***** EXERCISE MATERIAL

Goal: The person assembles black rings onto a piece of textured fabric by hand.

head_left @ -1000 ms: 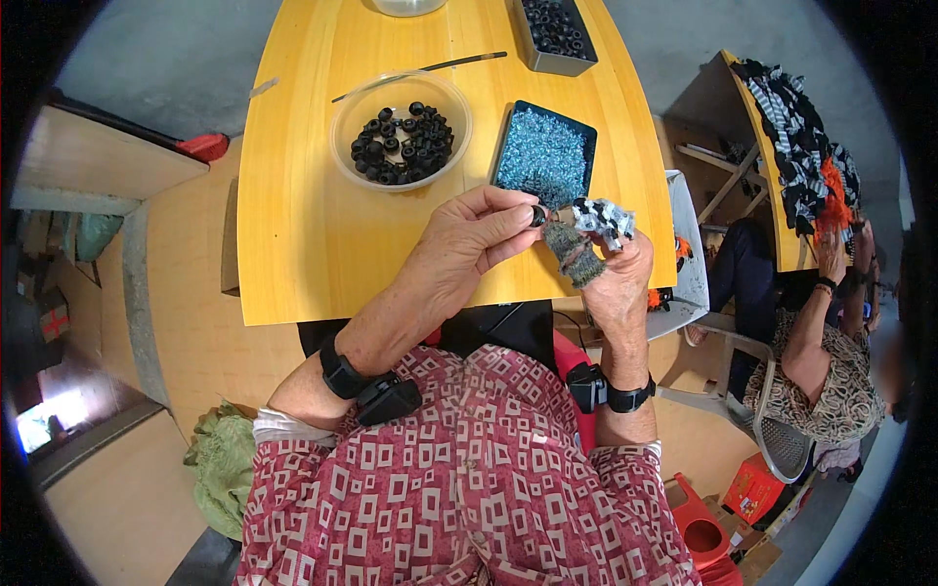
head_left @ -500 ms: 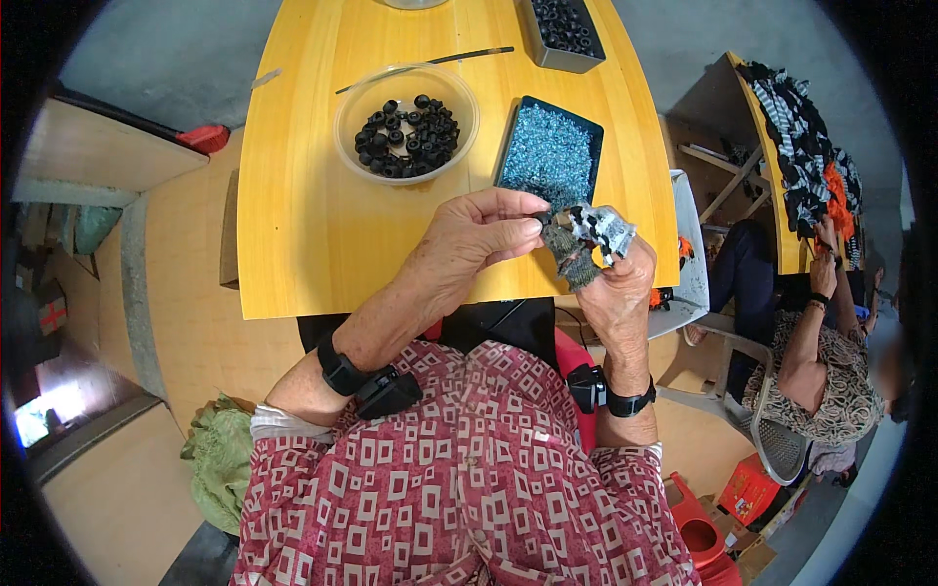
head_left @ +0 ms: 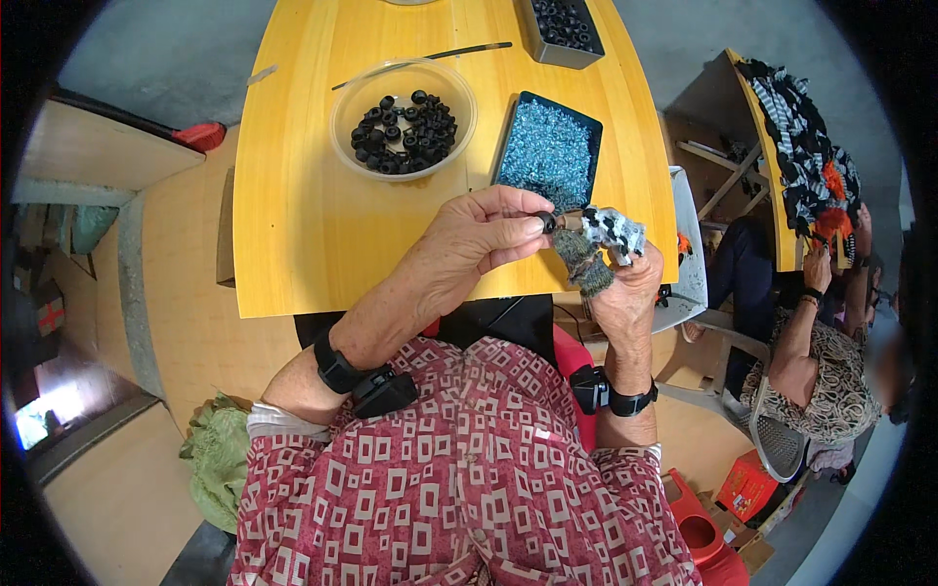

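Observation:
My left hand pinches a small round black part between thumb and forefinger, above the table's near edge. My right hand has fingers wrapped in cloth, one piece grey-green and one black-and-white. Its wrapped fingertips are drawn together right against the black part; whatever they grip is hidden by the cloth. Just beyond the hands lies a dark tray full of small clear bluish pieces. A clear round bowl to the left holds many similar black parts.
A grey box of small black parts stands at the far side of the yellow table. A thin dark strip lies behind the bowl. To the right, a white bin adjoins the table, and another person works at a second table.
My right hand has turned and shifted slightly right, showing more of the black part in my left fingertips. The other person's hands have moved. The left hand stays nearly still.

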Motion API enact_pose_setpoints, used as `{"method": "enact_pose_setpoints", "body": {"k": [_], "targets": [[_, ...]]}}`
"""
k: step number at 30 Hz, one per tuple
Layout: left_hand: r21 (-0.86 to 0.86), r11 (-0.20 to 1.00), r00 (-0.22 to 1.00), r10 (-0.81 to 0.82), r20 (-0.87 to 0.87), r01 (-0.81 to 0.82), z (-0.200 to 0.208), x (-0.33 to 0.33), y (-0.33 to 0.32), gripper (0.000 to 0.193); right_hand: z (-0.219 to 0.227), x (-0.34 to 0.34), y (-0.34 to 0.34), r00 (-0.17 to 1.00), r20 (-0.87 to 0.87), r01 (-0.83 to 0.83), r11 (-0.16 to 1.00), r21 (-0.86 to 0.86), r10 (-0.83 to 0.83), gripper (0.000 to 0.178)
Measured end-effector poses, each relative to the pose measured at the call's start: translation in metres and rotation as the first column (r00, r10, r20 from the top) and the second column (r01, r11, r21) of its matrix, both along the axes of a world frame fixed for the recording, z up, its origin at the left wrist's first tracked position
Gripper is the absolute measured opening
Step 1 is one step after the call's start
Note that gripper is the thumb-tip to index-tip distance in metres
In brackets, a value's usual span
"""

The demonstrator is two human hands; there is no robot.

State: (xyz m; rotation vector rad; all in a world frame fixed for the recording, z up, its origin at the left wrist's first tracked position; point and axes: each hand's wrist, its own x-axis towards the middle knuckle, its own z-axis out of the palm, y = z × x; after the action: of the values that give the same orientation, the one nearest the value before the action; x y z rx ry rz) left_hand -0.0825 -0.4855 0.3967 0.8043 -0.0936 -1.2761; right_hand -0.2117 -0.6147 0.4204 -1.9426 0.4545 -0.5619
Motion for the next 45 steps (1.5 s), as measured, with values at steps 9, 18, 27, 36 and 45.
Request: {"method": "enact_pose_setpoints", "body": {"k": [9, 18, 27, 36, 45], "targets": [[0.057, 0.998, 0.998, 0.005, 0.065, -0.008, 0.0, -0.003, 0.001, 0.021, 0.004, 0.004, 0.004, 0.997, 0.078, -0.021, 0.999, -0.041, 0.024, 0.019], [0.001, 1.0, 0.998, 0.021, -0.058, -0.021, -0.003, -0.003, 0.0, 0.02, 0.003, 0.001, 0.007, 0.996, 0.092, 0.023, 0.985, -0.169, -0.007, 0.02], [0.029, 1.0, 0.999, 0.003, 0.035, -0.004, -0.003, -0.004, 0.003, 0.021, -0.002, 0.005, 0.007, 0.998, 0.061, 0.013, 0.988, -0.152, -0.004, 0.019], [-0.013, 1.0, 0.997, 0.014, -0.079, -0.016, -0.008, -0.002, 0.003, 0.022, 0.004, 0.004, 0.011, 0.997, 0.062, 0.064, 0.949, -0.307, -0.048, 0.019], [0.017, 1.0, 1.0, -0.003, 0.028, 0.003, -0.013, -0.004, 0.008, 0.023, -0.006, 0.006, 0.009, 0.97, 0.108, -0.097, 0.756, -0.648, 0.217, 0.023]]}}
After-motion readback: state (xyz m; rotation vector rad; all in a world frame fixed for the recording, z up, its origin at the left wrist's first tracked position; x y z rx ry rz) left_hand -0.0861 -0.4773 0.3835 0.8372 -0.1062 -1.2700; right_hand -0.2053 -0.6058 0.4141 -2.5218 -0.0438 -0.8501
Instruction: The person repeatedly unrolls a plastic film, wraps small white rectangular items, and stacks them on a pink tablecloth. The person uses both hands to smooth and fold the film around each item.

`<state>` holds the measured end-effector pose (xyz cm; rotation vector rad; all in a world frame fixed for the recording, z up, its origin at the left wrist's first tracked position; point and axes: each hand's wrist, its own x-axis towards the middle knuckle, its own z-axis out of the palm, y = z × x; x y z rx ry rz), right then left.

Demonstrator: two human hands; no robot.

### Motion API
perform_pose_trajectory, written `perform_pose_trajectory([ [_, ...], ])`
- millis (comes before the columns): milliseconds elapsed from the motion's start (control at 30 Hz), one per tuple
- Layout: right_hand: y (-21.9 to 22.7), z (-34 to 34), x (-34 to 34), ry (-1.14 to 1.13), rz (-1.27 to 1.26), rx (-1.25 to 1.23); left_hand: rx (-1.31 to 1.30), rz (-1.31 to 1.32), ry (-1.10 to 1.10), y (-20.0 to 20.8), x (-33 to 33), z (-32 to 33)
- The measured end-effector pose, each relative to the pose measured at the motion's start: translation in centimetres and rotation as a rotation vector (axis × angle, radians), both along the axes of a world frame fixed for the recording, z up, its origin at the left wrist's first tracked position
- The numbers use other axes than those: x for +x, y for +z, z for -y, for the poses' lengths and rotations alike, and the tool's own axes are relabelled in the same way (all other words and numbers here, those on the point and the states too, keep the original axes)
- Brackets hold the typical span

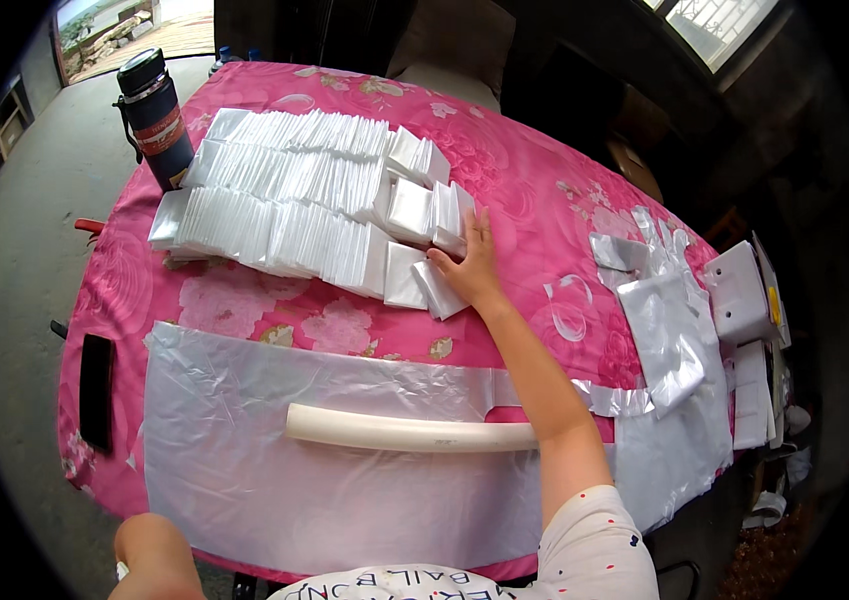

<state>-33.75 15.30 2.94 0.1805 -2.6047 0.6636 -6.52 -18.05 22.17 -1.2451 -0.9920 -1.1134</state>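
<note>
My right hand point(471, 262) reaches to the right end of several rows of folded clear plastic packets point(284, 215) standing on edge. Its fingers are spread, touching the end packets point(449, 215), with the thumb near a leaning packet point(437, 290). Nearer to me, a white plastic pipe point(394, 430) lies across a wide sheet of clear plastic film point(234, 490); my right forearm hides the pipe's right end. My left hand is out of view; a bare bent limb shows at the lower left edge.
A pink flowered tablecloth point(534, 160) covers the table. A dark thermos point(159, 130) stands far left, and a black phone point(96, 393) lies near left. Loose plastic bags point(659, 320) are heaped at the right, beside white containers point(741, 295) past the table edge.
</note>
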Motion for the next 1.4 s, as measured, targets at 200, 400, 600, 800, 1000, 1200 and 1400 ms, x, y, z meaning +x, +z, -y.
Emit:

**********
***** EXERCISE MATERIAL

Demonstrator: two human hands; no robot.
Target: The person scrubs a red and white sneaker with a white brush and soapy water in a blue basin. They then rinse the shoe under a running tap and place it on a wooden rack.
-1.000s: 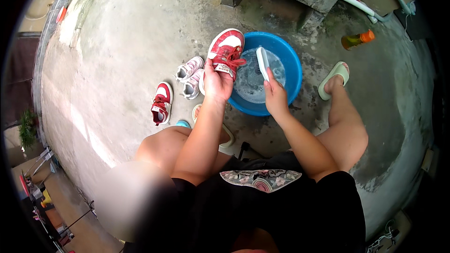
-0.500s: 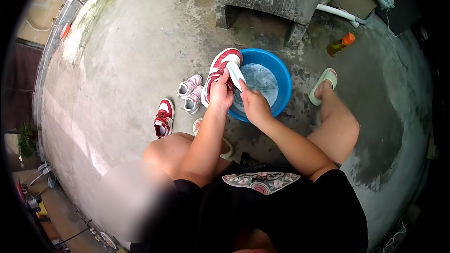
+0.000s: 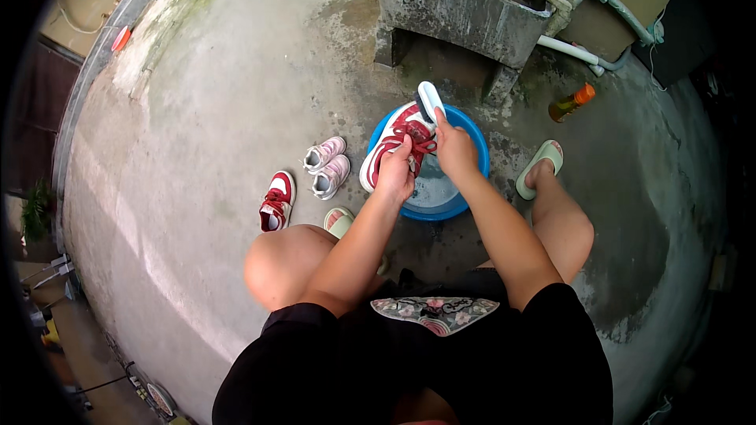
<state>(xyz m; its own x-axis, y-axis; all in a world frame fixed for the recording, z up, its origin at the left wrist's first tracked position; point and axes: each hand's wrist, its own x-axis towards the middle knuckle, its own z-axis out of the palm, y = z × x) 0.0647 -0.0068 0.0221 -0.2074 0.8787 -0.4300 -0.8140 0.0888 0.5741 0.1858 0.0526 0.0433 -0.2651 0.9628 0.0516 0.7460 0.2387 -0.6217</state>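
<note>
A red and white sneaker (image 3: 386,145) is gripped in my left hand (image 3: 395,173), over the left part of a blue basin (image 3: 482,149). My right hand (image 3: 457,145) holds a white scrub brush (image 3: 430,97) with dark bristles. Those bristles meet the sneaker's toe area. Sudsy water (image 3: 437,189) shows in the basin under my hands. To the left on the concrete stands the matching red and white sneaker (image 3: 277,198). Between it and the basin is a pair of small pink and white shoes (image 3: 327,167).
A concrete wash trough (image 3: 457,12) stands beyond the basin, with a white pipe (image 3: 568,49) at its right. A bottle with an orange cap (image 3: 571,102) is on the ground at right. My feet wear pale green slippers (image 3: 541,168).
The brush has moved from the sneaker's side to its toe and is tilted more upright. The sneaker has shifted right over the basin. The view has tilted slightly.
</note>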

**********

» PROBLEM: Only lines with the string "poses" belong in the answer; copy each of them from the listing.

» EXERCISE SOLUTION:
Measured end-effector poses, each relative to the pose measured at the call's start: translation in metres and rotation as the first column (r00, r10, r20 from the top) and the second column (r01, r11, r21) of its matrix, both along the axes of a world frame fixed for the recording, z up, its origin at the left wrist's first tracked position
- The numbers use other axes than those: x for +x, y for +z, z for -y, for the poses' lengths and rotations alike, and the tool's own axes are relabelled in the same way (all other words and numbers here, those on the point and the states too, keep the original axes)

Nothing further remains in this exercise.